2nd Generation Participatory Budgeting… reflections on mainstreaming public participation
Second Generation PB: Reflections on key messages from the PB Conference, Scotland: by Susan Ritchie
Big thank you to Oliver Escobar for using simple terminology to show the step that is expected now with PB. And even bigger thanks to the bold and brave (then) Minister Marco Biagi who fought to get this included not only in the government’s agenda, but to put it down in the statute books: 1% of Local Authority funding must be spent using PB, and is currently being planned for across Scottish authorities.
This year’s PB conference was largely about academics and practitioners sharing their learning to help people think about how they make that leap. For me the second generation of PB phraseology is a welcome way of saying we’ve played at this thing called PB for many years, but now we need to get serious and start to adopt it as a way of strengthening and widening our democratic decision making.
It will require new skills, knowledge and competencies from politicians, staff and communities if it is to survive and transform the way we do political decision making over public budgets. Marco shared some of his insights in a workshop on day two with the freedom of no longer being in office, and as an academic at Yale. I have taken some of the messages in his session and shared my perspective of them below:
- To do PB you have to value democracy. Valuing democracy is (or should be!) a default position in all our politicians irrespective of party allegiance. So PB is a genuine unifying process focusing on strengthening democracy. I can confirm that over almost ten years of doing PB, it has been welcomed by Labour, Conservative, Green and SNP alike. All have their particular slant on why it is important for them but ultimately is comes down to a commitment to democratic participation and local voice.
- It’s a vote winner! The role of elected politicians has changed significantly over the years: no longer can they be elected and represent us without the expectation that they are present within their constituencies, and listening all the time in between elections. There is an expectation that communities are heard beyond the ballot box. When politicians are open to new ways of working and concede some power, the public welcome and enjoy it. It makes sense that if you empower the community they will prefer you to those politicians who restrict your voice, or don’t even ask!
- It strengthens democratic renewal: “Not everyone is open to new ways of working” argued Marco, but when you see good PB in action “it is catching”: “you need to entice them over the threshold and some really like the décor”, and indeed want to stay and make it home! They see that the effect of the PB technique has greater impact than elected representatives decision-making: it changes the relationship between citizen and state. From the many many examples of PB that I have supported across the UK I can confirm that it is often a spark that ignites an unknown passion for social justice and insight into local decision making.
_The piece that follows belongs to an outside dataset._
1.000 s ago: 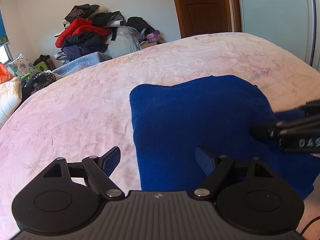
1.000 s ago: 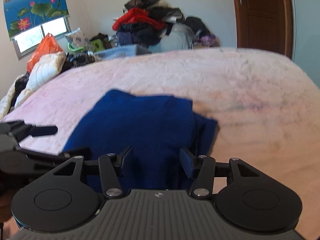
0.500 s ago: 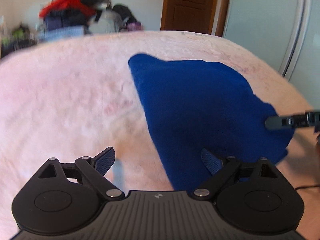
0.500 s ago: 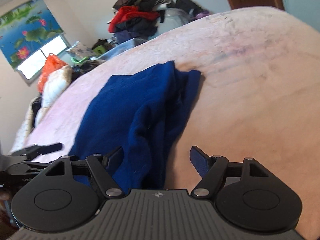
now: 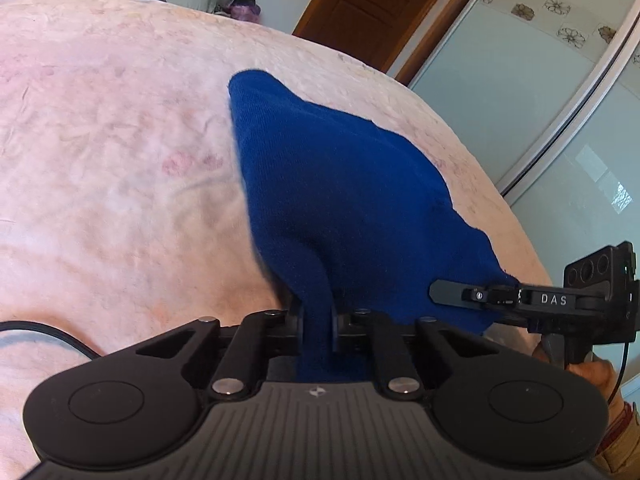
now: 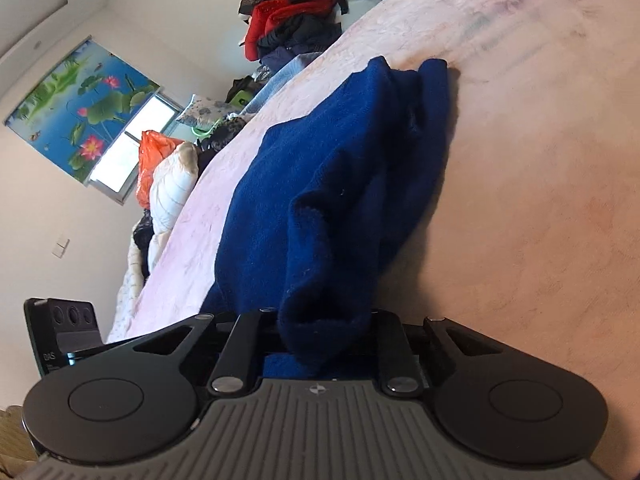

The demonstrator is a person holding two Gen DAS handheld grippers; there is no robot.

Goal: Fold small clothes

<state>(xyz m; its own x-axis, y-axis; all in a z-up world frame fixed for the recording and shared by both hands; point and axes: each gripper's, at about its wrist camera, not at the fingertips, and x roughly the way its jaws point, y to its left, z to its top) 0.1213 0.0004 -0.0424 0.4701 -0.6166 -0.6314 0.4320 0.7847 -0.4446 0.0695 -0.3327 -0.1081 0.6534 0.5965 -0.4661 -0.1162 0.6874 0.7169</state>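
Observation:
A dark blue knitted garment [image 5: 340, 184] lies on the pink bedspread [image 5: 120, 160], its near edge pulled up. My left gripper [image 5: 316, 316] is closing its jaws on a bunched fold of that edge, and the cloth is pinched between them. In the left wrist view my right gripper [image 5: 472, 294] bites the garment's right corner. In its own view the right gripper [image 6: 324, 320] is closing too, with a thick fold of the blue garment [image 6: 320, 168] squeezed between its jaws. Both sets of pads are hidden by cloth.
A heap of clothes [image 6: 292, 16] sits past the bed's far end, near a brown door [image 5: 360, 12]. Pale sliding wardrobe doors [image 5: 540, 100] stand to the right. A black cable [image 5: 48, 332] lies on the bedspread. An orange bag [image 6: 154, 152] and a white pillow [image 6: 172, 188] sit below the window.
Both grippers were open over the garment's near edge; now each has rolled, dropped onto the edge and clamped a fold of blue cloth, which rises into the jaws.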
- It won’t just happen: Marco reiterated the opening speeches of the conference outlining the role of national government in making this part of the way we do business in the Scotland (and hopefully the UK soon): National government must use their position to raise awareness of PB; they must use their positions to help people improve practice; and they must put their money where their mouth is to support the building of capacity across state agencies and communities. Their job is to create the conditions for PB knowing that some people won’t do it very well, but some will excel and raise the bar!
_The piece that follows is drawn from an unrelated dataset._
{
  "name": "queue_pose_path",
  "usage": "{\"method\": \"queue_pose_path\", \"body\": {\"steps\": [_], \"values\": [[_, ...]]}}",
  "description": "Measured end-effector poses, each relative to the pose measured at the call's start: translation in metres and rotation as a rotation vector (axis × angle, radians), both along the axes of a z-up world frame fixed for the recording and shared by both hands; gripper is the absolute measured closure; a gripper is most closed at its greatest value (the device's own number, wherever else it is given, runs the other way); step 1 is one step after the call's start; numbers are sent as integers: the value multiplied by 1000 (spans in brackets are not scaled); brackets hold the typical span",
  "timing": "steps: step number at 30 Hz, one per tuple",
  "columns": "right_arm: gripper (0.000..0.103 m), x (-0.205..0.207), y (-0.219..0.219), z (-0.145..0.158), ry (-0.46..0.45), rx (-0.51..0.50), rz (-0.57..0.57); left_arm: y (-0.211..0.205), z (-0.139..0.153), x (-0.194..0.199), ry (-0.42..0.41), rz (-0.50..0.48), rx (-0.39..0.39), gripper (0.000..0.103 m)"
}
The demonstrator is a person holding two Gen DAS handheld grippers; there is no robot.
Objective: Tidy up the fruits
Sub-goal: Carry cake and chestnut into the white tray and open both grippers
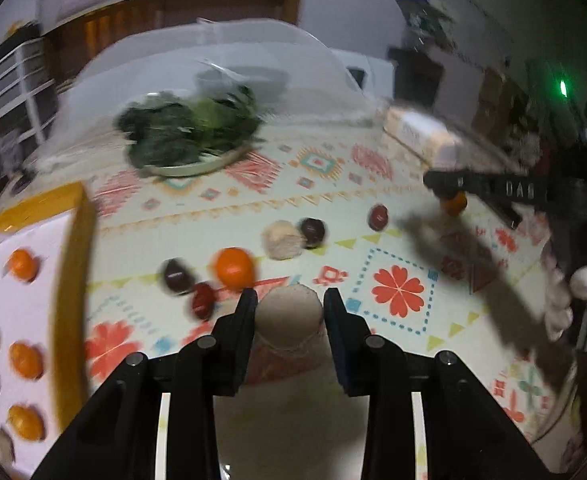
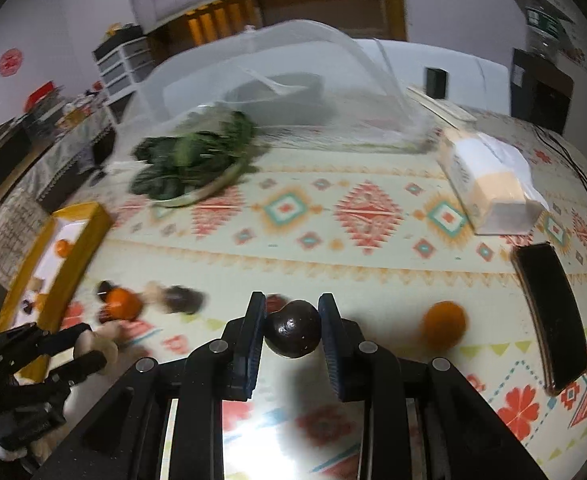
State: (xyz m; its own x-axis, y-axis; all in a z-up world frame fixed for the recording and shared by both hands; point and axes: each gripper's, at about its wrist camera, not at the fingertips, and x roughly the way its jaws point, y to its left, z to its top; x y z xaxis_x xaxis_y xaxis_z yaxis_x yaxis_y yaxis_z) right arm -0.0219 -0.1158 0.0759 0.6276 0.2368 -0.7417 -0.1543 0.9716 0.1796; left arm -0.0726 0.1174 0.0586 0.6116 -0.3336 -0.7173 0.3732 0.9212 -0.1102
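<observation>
My left gripper (image 1: 289, 300) is shut on a beige round fruit (image 1: 287, 316) above the patterned tablecloth. Ahead lie an orange (image 1: 235, 268), dark round fruits (image 1: 177, 276), a red one (image 1: 202, 301), another beige fruit (image 1: 282, 239) and a dark one (image 1: 313, 232). A yellow-rimmed tray (image 1: 75, 240) at the left holds several oranges and other fruits. My right gripper (image 2: 291, 306) is shut on a dark purple-brown fruit (image 2: 292, 330). An orange (image 2: 443, 326) lies to its right. The left gripper (image 2: 73, 344) shows at the lower left of the right wrist view.
A plate of leafy greens (image 2: 189, 160) sits under a mesh food cover (image 2: 293, 80) at the back. A white and yellow box (image 2: 489, 184) and a dark curved object (image 2: 549, 320) lie at the right. The tray (image 2: 81, 252) stands at the left edge.
</observation>
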Motion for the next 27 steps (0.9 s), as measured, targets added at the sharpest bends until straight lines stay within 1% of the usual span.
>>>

- Raise the bar and do it well: Marco quite rightly highlighted that done badly, PB can have the same effect as bad consultation or engagement: it can disengage. This is a bugbear of mine too! I hear about inexperienced practitioners training people in PB, and/or staff thinking they know better than those who have supported hundreds of PB processes. That is sometimes fear, sometimes arrogance, and sometimes a lack of resources to invest in good critical friends to help you do it well. But what we can see with the Scottish commitment to 1% is that there will be mistakes, and there will be some examples of bad practice, but with the government commitment to support and build capacity, there will be some excellent and strong examples of PB that might change the way we do democracy in between elections.
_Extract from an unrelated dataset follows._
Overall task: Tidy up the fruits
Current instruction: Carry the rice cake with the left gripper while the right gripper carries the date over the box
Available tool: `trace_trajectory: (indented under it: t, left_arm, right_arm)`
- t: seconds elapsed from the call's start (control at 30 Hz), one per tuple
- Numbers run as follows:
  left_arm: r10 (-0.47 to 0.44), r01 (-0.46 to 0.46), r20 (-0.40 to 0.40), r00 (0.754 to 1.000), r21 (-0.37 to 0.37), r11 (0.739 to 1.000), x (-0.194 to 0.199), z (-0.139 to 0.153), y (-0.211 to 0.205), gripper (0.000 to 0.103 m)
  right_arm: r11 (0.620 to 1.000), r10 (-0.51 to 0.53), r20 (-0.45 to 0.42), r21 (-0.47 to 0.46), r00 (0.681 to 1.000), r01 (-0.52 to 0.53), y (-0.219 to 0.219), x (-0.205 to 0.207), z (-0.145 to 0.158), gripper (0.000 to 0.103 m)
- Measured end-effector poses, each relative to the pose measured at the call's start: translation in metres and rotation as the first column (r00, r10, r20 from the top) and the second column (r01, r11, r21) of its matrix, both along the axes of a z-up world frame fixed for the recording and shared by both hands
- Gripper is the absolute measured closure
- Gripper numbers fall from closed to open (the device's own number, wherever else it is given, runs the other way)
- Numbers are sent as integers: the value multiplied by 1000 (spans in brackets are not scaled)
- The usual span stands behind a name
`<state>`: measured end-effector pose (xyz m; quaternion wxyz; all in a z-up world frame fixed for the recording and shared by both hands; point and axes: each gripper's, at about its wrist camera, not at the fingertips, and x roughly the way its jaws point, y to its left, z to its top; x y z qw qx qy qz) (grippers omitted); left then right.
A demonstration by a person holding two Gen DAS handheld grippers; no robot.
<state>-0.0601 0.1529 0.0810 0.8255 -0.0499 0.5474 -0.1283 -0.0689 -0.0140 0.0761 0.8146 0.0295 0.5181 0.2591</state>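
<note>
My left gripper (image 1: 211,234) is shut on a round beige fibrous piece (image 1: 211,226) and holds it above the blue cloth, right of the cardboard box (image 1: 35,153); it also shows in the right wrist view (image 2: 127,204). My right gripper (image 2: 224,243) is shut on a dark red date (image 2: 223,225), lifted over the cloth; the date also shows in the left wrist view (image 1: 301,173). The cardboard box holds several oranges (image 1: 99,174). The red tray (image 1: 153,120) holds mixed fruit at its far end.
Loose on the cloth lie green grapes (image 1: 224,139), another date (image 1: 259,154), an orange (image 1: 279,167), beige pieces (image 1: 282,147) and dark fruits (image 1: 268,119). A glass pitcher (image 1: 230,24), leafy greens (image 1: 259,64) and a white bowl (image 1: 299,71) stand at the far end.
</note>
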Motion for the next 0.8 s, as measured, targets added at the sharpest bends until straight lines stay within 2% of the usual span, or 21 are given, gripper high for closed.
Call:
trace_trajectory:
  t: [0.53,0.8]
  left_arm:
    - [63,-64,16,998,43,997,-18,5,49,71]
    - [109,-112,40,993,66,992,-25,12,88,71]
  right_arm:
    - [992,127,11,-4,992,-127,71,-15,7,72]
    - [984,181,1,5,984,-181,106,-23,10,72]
I have seen the power of PB time and time again in the first generation of PB. It never ceases to amaze me how exciting it is, and how empowering it is for those working in public service and the communities they serve.
Scotland is raising the bar for second generation PB; it is creating the conditions for a new dialogue and an empowered community; it is creating a new way of doing democracy. They have been brave and required Local Authorities to allocate 1% of their budget to this process. Let’s hope it is indeed catching and becomes the norm for the wider UK.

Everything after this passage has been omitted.